FLOR DO NASCIMENTO, Wanderson. Por uma filosofia afro-pindorâmica criacional: horizontes políticos entre ensinar, aprender e lutar. Revista Polyphonía, Goiânia, v. 35, n. 1, p. 105–121, 2025. DOI: 10.5216/rp.v35i1.83235. Disponível em: https://revistas.ufg.br/sv/article/view/83235.

Resumo
Este artigo analisa criticamente a captura da educação pela racionalidade neoliberal, que a reduz a um processo de adestramento para o trabalho precarizado, aprofundando violências coloniais. Em contraponto, mobiliza o pensamento de Nêgo Bispo (Antônio Bispo dos Santos), distinguindo a “criação” – processo orgânico e comunitário de formação – do “adestramento” hegemônico.
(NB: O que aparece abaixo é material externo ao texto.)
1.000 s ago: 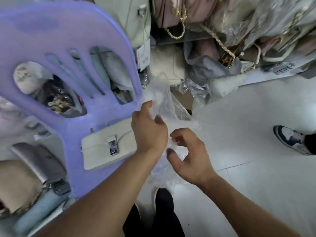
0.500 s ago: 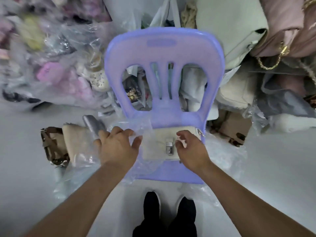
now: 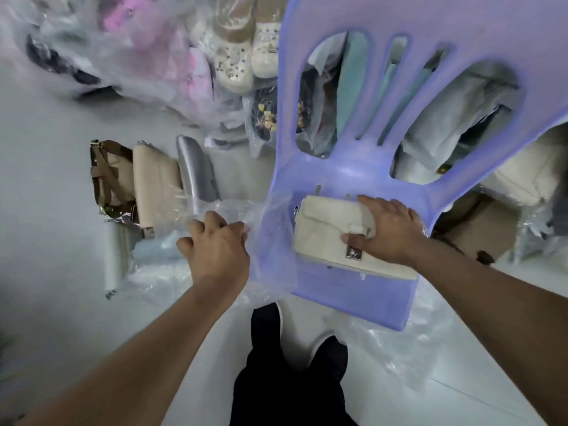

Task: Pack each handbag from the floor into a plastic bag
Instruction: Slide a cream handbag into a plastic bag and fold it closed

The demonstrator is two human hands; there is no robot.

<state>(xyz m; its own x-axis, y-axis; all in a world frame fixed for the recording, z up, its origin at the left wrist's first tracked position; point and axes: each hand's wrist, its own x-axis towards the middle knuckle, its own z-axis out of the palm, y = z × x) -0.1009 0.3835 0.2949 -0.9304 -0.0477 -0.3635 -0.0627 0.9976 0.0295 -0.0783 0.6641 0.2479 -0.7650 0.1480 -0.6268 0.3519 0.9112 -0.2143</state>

Em contraposição a esta aproximação entre o trabalho opressivo e a educação, o artigo aborda as filosofias vagabundas como recusa política e epistêmica à lógica do trabalho alienado, em diálogo com perspectivas africanas sobre o trabalho. Como horizonte alternativo, propomos uma Filosofia afro-pindorâmica criacional, fundamentada na confluência das lutas e saberes de povos africanos – do continente e em diáspora – e povos indígenas. Articula princípios educativos baseados na oralidade, corporeidade, ancestralidade, relação com o território e na indissociabilidade entre aprender e lutar. O trabalho visa contribuir para a construção de referenciais contracoloniais e antirracistas para o campo em torno das reflexões filosóficas sobre a formação.